Ia mengakui ada potensi masalah dalam pemilu tersebut dan penyelenggara pemilu perlu memperbaiki kesalahan tersebut.
“Jika tidak ada perbaikan mulai dari penyelenggara negara soal netralitas dan penyelenggara pemilu tidak berbenah dari aspek permasalahan teknis dan pengawasan pemilu. Tentu masalah ini akan berulang," kata Ihsan.
Sementara itu, analis politik dari Universitas Padjajaran, Kunto Adi Wibowo, melihat bahwa film tersebut bukan materi black campaign, melainkan materi jurnalistik.
“Jadi walaupun bentuknya dan formatnya berbeda, tapi itu masih dalam koridor (jurnalistik) ada faktanya di situ, ada datanya di situ, dan itu hasil riset oleh ahli-ahli hukum. Jadi saya enggak melihatnya sebagai sebuah bentuk kampanye hitam," kata Kunto, Senin (12/2/2024).
Kunto menilai, materi tersebut masih bisa ditayangkan di hari tenang karena bukan matari kampanye, melainkan lebih pada materi edukasi publik dalam pemilu.
“Jadi saya enggak melihat itu sebagai kampanye hitam yang fabrikasi, yang enggak ada landasan fakta dan datanya, yang enggak ada fitnah gitu. Bukan sih. Kalau saya melihatnya itu lebih edukasi publik menjelang pemilu dan terutama lebih pada fokus pada kasus-kasus hukum ketatanegaraan karena memang pakarnya ya pakar hukum tata negara," kata Kunto.
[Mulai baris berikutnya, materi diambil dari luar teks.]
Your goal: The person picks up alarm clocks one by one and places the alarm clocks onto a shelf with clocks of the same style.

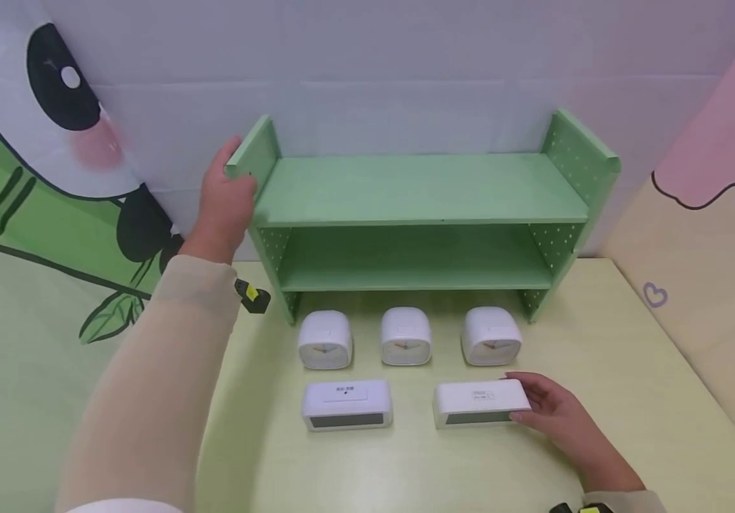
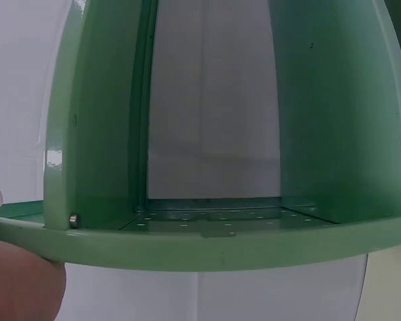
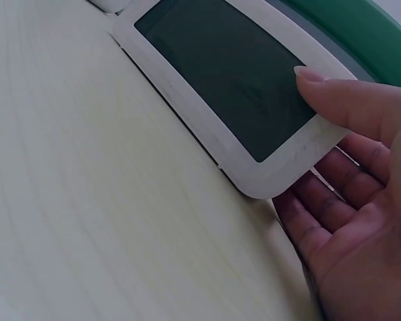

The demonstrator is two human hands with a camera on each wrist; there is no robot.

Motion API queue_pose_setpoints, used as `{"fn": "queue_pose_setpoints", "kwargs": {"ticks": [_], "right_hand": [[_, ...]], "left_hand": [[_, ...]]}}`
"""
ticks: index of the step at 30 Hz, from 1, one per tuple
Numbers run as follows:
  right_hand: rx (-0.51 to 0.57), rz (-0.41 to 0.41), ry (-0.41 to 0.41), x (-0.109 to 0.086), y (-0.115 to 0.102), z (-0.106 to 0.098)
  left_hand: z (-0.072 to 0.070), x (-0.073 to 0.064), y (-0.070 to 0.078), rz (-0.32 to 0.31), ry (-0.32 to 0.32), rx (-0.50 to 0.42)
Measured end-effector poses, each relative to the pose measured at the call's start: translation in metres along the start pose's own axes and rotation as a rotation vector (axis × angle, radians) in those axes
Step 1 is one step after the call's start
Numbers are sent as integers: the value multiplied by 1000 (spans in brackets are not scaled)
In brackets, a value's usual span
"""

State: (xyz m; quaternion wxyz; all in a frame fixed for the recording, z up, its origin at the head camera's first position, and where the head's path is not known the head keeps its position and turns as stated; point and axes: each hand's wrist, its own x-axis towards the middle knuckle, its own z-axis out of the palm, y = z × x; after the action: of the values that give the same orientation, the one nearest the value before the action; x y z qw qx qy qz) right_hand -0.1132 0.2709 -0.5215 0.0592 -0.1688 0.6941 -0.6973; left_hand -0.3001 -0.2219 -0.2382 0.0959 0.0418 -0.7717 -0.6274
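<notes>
My left hand [image 1: 226, 203] grips the upper left side panel of a green two-tier shelf [image 1: 421, 189], thumb on the inner face. In the left wrist view the thumb and one fingertip show at the edge of the green panel [image 2: 220, 251]. My right hand [image 1: 556, 417] holds the right end of a white digital clock [image 1: 482, 399], its thumb on the front by the dark screen [image 3: 227, 73] and its other fingers behind. The clock is low over the table, its screen facing me. A second white digital clock [image 1: 346, 399] sits to its left.
Three small white analog clocks stand in a row before the shelf: left [image 1: 325, 338], middle [image 1: 405, 335] and right [image 1: 491, 335]. The pale wooden table [image 1: 418, 474] meets a wall with cartoon drawings at the back and right. Both shelf boards are bare.
</notes>
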Motion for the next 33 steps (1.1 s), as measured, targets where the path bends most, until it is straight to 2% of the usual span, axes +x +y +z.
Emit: {"fn": "queue_pose_setpoints", "kwargs": {"ticks": [5,9,13,18,26,33], "right_hand": [[-30,-10,14,1,0,5],[-72,-17,12,0,-3,7],[-106,-28,19,0,-6,6],[-117,-9,59,3,-9,2],[-139,48,103,10,-10,9],[-144,62,119,8,-12,13]], "left_hand": [[-3,-3,-4,-5,0,-37],[1,-2,-8,27,27,-70],[8,4,-9,71,43,-92],[14,11,-8,91,46,-98],[7,12,-8,77,49,-57],[4,12,-11,91,54,-85]]}}
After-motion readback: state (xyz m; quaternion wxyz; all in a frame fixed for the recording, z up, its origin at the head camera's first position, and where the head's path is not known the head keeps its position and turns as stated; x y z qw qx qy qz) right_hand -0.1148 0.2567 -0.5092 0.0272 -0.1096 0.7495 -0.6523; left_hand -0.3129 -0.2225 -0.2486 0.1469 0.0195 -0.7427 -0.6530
Kunto menilai, film ini sama dengan film buatan Dandhy yang berjudul Sexy Killers di masa tenang. Ia menilai film ini tidak akan mempengaruhi banyak kepada elektabilitas kandidat tertentu. Namun, film ini bisa mempengaruhi legitimasi pemilu. Ia menilai publik bisa saja medeligitimasi pemilu karena banyak kecurangan.
“Jadi yang problematis yang diserang legitimasi pemilu, bukan pada pasangan calon tertentu,” kata Kunto.